A visual approach was utilized by Cyberclick, an online marketing and digital advertising agency, to match a lead’s amount of website activity to the lead’s demographic profile. The best candidates for conversion are leads with a profile that makes them a strong fit for the firm and who have interacted substantially with the site, whereas poor leads did not interact with the company and the website.

5. Monitor Conversion Rates

To determine which marketing initiatives result in conversions across the funnel, run an attribution report. You can fine-tune your funnel and expedite your lead scoring process by looking at the actions and scores of each conversion.

You might give individuals who download material that has historically turned people into leads a specific amount of points, and those who download content that has traditionally converted people into customers a larger number of points.

You have no idea how interested someone is in buying from you if they have signed in to receive emails from your firm. On the other hand, open and click-through rates will offer you a far better picture of their degree of interest. Your sales staff will be interested in knowing who opened each email in your lead nurturing series, as well as who always clicked through your offer promotion emails. With higher open rates, you also have to work on reducing email bounce rate. This can be achieved with the help of an email verification tool by firstly checking email IDs validity.

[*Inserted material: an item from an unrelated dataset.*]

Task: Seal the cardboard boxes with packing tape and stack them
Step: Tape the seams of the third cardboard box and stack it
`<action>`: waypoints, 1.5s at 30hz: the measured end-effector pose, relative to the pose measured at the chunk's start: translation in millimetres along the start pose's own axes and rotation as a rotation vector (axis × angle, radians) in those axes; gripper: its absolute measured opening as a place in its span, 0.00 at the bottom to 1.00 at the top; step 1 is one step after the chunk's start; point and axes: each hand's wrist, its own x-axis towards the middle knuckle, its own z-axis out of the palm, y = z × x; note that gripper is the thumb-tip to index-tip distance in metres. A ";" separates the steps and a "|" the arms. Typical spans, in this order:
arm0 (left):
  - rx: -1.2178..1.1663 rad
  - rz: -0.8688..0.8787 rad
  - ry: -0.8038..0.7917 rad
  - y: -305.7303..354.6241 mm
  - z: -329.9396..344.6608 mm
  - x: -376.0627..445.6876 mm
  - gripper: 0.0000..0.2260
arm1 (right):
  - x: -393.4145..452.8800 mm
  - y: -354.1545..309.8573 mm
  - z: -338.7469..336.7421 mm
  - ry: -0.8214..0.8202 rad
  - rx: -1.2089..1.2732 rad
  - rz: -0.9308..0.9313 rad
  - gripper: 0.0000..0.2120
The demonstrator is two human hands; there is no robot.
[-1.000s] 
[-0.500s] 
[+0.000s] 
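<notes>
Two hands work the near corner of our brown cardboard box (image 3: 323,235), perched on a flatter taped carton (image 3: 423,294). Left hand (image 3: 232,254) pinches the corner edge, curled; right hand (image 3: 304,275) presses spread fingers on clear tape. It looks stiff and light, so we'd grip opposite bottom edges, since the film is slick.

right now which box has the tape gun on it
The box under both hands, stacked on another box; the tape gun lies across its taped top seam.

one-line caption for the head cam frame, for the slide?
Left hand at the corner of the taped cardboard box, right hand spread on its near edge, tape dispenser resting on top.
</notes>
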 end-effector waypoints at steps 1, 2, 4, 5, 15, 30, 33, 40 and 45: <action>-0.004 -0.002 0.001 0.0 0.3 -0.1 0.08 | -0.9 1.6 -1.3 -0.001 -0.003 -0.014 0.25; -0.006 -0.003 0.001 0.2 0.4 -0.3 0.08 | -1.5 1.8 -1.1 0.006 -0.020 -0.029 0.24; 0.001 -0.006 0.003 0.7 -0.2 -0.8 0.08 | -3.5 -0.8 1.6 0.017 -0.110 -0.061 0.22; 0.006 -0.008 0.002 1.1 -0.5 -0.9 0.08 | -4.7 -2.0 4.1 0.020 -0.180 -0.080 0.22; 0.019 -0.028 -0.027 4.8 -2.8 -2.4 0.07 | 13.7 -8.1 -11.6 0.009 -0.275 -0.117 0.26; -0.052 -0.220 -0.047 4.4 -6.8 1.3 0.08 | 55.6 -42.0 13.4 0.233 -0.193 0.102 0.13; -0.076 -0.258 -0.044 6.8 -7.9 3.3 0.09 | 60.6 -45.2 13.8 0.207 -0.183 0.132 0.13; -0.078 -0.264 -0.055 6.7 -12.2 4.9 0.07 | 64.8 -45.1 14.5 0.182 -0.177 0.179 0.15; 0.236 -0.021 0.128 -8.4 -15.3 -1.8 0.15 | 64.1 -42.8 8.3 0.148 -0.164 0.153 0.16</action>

Leads who click through on high-value mailings, such as demo offers, may also receive a better lead score. Here’s an example of a lead scoring system based on email engagement:

Action Taken by Email RecipientsLead Score
Open your email+5 points
Click on the link in your email+10 points
Sign up to attend your webinar+20 points
Download a resource+10 points
Provide email in exchange for a discount+5 points
Not responding after more than 3 emails-25 points

Let’s look at a regular conversion and sales process:

Conclusion

There is no such thing as a one-size-fits-all strategy to lead scoring. Each company is different, and so are its lead scoring model requirements. Determine which indications indicate a lead’s strong desire to purchase your goods or service. Then you may give such activities and demographics larger lead scores.